Unveiling the Wilful Patterns
Whistler's Mother (Arrangement in Grey and Black No. 1), Painting by James Abbott McNeill Whistler
A pile of jeans fell on my feet. I bent to pick the lot up. I moved up towards the second rack to keep them again in their place, and my eyes caught the stack of albums on the third rack of the cupboard. I pulled one album from the top. The first photograph showed me holding a plastic knife on a birthday cake with six candles on top, smiling brightly with broken teeth. The next two pages continued with me curiously looking at some gifts and then posing with a red bicycle. The fourth photograph was indeed a surprise. We generally arrange photographs according to a timeline. But this was an exception. My great-grandmother, my grandmother, my mother, and toddler I came out of the album with a candid shot.
My memory with my Nani (grandmother) is quite fond. Her unconditional love for her grandchildren, her worries for the younger ones and for the older ones as well, whatever trivial or serious reason it might be; her special pickle for me—the list is endless. But I could remember hazily my great-grandmother’s cheerful laugh. She used to adore my babbling. She almost crossed her hundredth birthday before she changed her abode away from earth. Suddenly, I saw that my mother’s hand touched the photograph. She smiled; she does that whenever she looks at this photograph.
“This photograph needs a frame; take it out of the album.” She said and drank water from our new terracotta water bottle.
“Mummum, did Boroma (great-grandmother) ever get angry?” I asked her quite hesitantly. I never heard any story of my Boroma’s anger.

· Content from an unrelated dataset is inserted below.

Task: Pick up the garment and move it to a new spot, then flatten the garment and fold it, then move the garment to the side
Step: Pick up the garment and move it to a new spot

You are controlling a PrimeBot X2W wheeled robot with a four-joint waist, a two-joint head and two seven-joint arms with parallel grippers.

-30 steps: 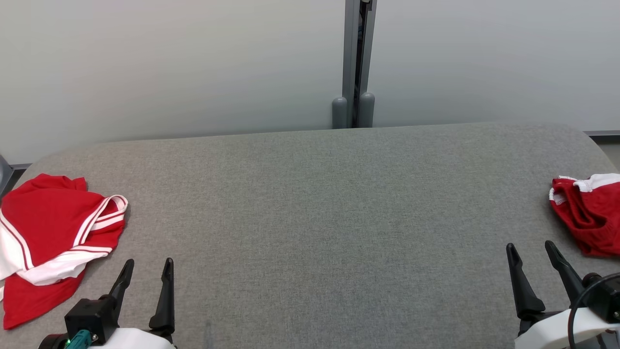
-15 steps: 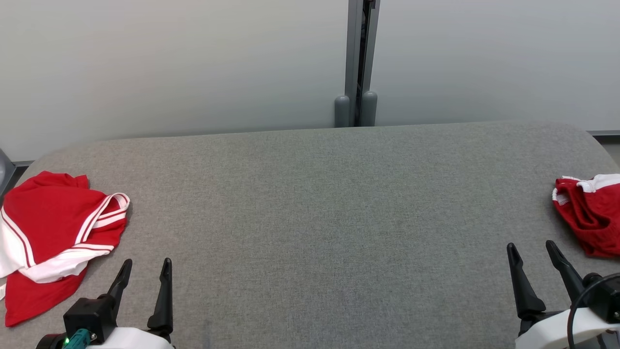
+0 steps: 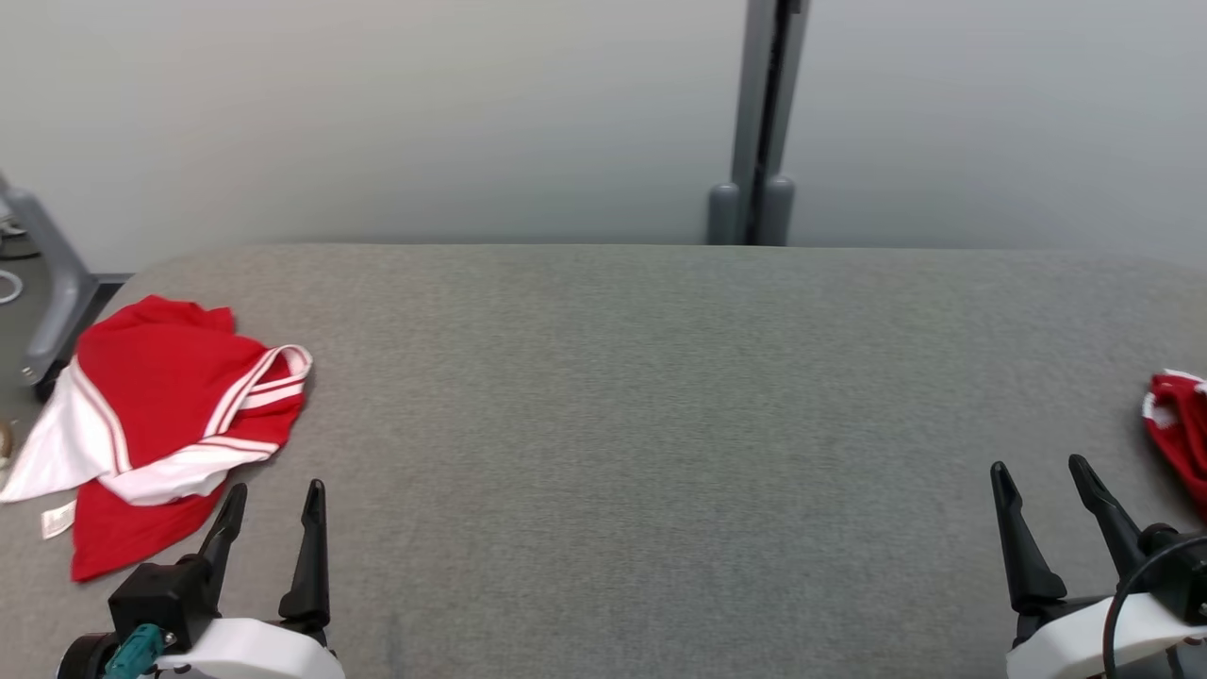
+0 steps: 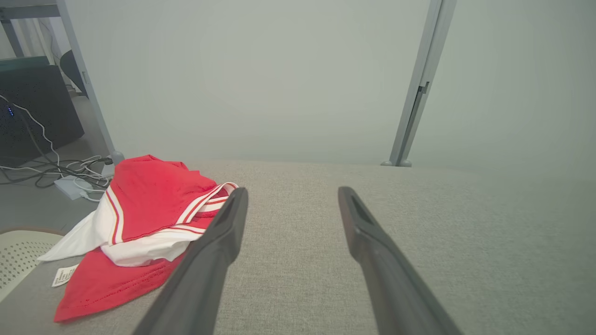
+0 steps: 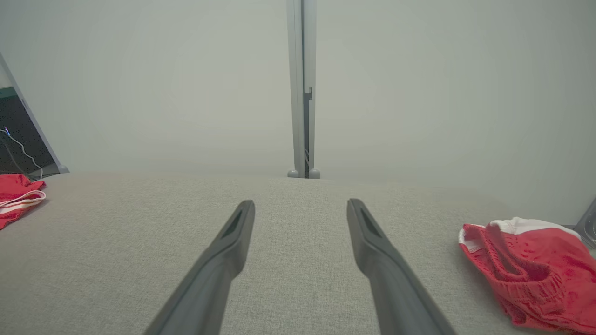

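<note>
1. Over the last second the head view has swung toward the robot's left. The grey post (image 3: 764,123) behind the table (image 3: 641,424) now sits further right in the picture, and everything else shifts with it. So the camera turns; the cloth itself does not move.
2. The turn brings the crumpled red-and-white jersey (image 3: 170,415) more fully into view. It lies just ahead of the left gripper (image 3: 274,490) and to its outer left, near the table's left end. A white label (image 3: 58,520) lies flat beside its lower hem. The gripper's left fingertip stands very close to that hem; I cannot tell whether it touches.
3. The red shorts (image 3: 1179,434) lie ahead of the right gripper (image 3: 1037,467) and to its outer right, and are now cut by the picture's edge.
4. Both grippers stand wide apart and empty, low over the table, fingers pointing away from the robot.
5. Judging by the turn, the jersey looks like the garment chosen and the pick-up has not begun.
6. The bare cloth top between the two grippers seems the natural new spot.
7. The next move likely calls for the left gripper to reach forward and leftward and pinch a raised fold.
</note>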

“Not really, she used to be very calm in almost every situation. You know, we used to hop around on any tiny matter, but she used to say, “Sit quietly and think properly.” That was her way.”
“Say more about her.” I sat beside her.
“Hmmm, she was very beautiful, you know that. My Nana (grandfather) passed away at a very young age… due to pox. It was a kind of pandemic, like now... hmm rather epidemic. He used to work in transport, so you can understand how that caught him. She became a widow in her mid-twenties. Surely, her life wasn’t easy with her two infant children and her own beauty. She had faced a lot. But never could a single person question her dignity, chastity, or maturity. She used to tell me, “Give your mind a thorough revision tour. Analyse every year and cut the unworthy, unsatisfied, unhappy memories. Just keep what serves you, positively.” So modern, right?” My mother gave me a swift pat on my head.

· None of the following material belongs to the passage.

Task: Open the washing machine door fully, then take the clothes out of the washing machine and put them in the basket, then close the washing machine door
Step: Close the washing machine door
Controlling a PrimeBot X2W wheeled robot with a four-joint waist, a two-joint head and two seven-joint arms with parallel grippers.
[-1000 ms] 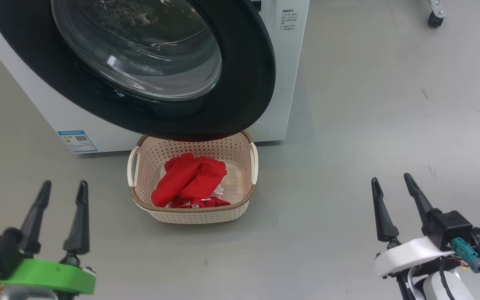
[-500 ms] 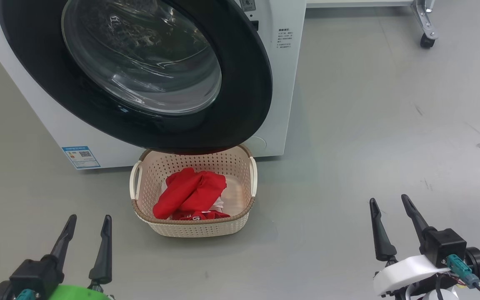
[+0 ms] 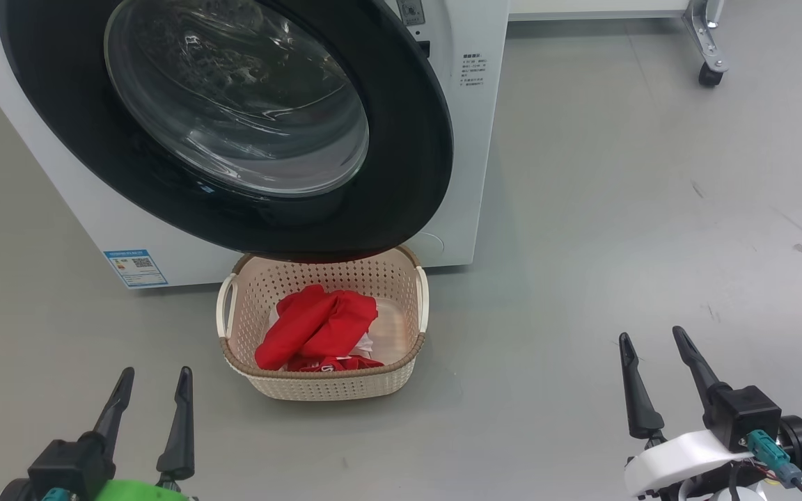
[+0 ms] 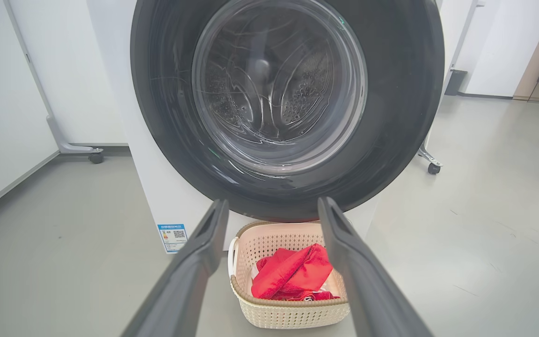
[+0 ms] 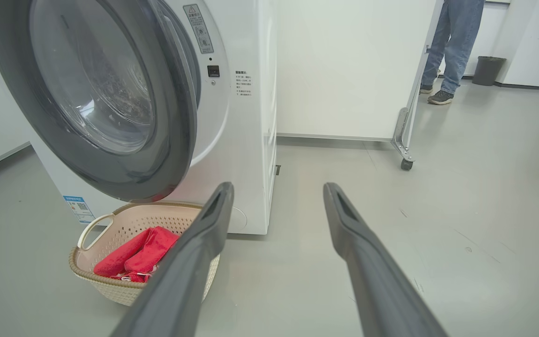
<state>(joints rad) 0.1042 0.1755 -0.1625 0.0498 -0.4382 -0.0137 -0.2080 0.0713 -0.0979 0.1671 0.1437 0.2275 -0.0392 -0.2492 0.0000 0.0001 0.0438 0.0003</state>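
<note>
On floor at washing machine [image 3: 474,139] front, basket [image 3: 317,376] holds clothes [image 3: 317,327]; washing machine door [image 3: 408,139] ajar. Left gripper [image 3: 155,374], right gripper [image 3: 652,334] jaws spread, empty. Best: push rim steadily until latched.

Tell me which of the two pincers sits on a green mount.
The left pincer, at the head view's lower left, rises from a green mount; the right pincer has a white mount.

Washing machine [image 3: 474,181] print [image 3: 473,69] apparently illegible
</note>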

“It’s almost like decluttering. Like minimalism.”
“Probably, yes. She didn’t know these words, but she dealt her entire life in her own way. I often asked her about this method. She used to say, “You’ll never fully allow yourself to dig into your soul. But you need to practice. One day, you’ll get the treasure of happiness from your own story.” She was supremely organised. Physically, mentally, and spiritually. She was like a true devotee of life.”
Our elders had almost given us all the needed clarifications and solutions for our day-to-day lives. We just need to give them some identical names so that we can all match our thoughts positively and effectively. I could feel that my great-grandmother passed on the method of detoxification of mind to her grandchildren—what perhaps we now call mental minimalism. We often see many tools to deal with our mental clutter. One section says to write them; another says to speak it out; and others say it’s nothing or it’s just your cooked-up story; but one thing is pretty clear; it is about us and about our wellbeing; the concern is not absurd.
Minimalism is widely popular. A lump sum amount of the digital population practices it and often shares the experiences on different social media platforms; they mostly capture home décor or physical appearances. No doubt it’s aesthetically pleasing and to some extent economically and environmentally uplifting. But we need certain systems for our souls. We can ask ourselves, “If one day I peek into my soul room, does it look minimal? Or is it ‘decluttered’?”
The answer may not satisfy each one of us. But as my great-grandmother said, we need ‘practice’. Our practice is ‘Ina’*. We need to unveil the wilful patterns. We need to hear the unheard call of us to us. I remember Rumi’s poetry,
“Indulging our pride, we run after
every fleeting image.
How odd that being so unimportant
We cultivate such grand illusions.”
We need to rip off what has never served us.
(*In Sanskrit, Ina (इन).—a. means determined or anything that is powerful.)